ChitChat, although now only for the Mac OS, was originally a cross platform Yahoo! Chat client. Even though Windows is no longer being supported, the code still compiles and runs for Windows. Programmers can learn from the code how to better support multiple platforms from one set of code.

Because ChitChat deals with the Internet, the program makes extensive use of the socket control for TCP/IP communications. Most of the communication deals with proprietary Yahoo! server commands, however the third party httpSocket class by Dan Vanderkam is used to do so. The code GostCoder uses provides the beginning programmer with advice on Internet protocols without having to duplicate the efforts of others.

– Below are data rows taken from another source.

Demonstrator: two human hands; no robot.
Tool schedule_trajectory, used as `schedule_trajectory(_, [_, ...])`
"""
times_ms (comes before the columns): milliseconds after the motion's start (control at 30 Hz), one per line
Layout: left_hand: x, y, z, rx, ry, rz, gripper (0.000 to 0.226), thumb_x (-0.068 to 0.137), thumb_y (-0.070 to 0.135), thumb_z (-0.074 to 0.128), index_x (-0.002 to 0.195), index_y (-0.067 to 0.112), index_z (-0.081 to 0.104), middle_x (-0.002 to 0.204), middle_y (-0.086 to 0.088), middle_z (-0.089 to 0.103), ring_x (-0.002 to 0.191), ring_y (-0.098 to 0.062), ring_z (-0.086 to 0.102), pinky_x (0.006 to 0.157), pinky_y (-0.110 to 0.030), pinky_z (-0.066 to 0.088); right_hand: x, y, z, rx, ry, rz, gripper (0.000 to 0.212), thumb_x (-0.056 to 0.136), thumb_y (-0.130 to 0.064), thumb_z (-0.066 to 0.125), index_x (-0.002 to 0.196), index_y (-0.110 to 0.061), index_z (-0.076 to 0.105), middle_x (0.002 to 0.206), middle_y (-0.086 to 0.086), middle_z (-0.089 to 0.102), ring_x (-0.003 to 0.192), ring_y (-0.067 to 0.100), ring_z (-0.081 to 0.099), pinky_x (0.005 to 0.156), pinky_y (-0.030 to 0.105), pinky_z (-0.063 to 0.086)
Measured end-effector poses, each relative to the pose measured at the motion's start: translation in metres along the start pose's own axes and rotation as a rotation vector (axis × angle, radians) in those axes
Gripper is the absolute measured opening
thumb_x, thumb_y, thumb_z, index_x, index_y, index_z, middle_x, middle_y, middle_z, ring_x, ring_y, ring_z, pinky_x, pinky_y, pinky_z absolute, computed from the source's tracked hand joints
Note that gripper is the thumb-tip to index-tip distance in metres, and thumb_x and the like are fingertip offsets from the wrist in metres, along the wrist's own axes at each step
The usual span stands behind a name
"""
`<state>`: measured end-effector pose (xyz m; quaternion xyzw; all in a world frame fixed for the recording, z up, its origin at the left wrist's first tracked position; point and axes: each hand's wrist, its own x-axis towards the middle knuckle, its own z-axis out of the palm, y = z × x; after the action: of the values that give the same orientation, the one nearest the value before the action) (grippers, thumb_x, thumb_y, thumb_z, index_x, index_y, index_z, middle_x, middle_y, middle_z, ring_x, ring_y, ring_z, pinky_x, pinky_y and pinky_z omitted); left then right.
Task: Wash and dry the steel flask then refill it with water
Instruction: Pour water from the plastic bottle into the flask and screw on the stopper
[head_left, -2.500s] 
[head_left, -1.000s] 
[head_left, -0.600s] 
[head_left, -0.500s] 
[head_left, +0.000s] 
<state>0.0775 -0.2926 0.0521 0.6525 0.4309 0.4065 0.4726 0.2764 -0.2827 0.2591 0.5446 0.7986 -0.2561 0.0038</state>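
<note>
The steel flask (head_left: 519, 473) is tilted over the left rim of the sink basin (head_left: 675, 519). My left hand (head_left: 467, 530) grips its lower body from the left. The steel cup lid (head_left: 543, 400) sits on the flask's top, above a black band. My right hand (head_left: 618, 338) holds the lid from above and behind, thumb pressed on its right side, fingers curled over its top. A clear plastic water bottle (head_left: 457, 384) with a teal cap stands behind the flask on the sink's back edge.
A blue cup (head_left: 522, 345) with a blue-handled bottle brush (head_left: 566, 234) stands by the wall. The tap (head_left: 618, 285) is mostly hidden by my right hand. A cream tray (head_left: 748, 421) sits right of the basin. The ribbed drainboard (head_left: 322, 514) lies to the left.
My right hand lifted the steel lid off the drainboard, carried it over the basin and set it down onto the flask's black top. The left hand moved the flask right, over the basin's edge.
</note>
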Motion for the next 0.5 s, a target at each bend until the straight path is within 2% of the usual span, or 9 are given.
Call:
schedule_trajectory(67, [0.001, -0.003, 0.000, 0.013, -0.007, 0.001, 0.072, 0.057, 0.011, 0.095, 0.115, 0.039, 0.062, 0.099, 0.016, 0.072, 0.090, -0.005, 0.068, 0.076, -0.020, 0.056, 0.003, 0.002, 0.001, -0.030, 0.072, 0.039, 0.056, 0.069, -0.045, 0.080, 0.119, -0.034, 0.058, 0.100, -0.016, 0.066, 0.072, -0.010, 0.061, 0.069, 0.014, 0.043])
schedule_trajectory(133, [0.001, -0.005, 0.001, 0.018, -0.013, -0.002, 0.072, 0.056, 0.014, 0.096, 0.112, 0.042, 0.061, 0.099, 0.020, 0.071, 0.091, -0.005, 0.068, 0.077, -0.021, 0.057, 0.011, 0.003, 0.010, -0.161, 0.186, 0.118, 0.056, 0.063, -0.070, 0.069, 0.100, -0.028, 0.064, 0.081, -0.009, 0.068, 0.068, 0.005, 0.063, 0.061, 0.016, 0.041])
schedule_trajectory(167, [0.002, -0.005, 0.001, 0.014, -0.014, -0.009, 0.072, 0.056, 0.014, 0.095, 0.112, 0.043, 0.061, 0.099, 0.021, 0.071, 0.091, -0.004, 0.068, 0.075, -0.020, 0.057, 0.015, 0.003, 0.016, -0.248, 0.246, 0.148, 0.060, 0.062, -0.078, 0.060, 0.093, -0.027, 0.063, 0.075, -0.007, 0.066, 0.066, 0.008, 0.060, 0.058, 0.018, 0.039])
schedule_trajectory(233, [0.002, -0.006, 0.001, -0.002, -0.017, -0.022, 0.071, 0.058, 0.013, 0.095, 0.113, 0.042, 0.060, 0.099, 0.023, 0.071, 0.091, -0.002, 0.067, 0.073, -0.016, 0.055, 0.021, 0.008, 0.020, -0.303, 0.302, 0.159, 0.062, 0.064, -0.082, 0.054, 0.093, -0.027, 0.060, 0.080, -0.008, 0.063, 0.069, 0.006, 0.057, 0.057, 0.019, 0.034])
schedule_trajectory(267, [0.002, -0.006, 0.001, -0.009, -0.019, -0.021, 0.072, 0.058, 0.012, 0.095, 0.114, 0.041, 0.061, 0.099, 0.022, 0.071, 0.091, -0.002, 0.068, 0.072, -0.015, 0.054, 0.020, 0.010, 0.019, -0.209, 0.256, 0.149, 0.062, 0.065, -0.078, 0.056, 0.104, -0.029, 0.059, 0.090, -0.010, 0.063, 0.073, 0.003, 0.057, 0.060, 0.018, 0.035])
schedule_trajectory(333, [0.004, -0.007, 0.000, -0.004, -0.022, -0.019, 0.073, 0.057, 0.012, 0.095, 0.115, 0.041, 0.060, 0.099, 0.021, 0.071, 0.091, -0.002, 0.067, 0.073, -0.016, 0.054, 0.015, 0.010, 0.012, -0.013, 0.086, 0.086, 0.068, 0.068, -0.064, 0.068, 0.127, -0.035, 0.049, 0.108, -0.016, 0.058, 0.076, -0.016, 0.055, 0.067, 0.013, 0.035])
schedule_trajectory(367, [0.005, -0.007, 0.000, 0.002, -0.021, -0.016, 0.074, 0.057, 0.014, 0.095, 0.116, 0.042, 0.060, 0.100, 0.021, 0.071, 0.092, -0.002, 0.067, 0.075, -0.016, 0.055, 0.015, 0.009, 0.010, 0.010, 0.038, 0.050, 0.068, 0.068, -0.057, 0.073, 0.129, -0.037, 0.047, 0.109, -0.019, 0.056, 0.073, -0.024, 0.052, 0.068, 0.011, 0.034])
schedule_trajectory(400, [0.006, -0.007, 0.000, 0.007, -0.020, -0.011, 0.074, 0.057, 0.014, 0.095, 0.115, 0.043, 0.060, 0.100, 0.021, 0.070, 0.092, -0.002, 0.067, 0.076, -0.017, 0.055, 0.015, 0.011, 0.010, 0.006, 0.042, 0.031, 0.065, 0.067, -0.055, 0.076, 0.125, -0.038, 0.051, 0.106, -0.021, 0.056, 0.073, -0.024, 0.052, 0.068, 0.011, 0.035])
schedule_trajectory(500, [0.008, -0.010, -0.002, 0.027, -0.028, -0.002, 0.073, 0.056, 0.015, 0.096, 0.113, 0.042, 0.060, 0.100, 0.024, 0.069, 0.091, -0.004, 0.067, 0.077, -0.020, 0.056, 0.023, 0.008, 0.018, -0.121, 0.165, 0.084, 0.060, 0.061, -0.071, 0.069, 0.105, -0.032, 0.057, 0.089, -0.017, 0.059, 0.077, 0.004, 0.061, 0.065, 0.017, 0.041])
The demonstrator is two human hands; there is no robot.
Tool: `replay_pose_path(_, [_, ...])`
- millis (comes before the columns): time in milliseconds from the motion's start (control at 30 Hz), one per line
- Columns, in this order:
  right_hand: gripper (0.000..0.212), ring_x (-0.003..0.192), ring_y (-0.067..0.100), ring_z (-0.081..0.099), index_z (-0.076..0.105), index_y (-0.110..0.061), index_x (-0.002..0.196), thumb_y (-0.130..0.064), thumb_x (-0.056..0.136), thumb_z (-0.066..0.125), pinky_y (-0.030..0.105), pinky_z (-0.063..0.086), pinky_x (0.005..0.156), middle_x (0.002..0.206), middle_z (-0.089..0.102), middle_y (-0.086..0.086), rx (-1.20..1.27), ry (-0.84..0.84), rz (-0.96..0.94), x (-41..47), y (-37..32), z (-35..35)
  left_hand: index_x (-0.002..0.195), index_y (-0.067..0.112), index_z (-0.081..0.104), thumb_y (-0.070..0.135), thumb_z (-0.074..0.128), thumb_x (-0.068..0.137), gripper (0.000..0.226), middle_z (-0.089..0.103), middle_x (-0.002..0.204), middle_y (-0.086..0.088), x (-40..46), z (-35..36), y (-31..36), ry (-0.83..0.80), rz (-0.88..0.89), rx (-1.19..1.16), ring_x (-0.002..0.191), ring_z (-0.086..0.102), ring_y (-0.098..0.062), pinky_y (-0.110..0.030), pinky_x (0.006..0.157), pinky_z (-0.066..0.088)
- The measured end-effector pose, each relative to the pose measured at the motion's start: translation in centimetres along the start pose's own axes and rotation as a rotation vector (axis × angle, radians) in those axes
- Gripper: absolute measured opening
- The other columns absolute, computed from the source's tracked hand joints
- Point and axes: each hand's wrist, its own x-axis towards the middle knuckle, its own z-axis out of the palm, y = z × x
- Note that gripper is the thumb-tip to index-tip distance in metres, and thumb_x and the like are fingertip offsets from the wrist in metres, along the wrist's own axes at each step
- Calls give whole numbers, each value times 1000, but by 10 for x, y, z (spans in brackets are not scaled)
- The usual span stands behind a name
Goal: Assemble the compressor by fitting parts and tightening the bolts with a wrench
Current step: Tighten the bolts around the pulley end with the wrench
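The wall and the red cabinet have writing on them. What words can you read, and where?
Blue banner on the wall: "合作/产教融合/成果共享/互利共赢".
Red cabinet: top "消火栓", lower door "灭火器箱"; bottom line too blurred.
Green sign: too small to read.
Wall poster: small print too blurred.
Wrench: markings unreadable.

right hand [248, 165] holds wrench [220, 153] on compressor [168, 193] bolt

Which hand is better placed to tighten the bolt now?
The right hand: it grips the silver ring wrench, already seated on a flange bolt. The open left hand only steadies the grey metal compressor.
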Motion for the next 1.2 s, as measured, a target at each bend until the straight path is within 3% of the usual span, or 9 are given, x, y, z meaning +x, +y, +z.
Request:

One of the most beneficial learning points of ChitChat is the main message window. While running the application, one can see that ChitChat beautifully styles text sent by the end user and other chat members. What you see in REALbasic is that instead of a styled editfield, a custom canvas-based control is used. Powering that canvas is a parsing engine and a posting engine. The parsing engine, ChatFieldEngine, among other things, interprets emoticons and HTML styles for REALbasic and then forwards the information to the posting engine. The posting engine places the new styled "text" into the canvas. Although the code looks confusing, the process is very speedy and the display is smooth.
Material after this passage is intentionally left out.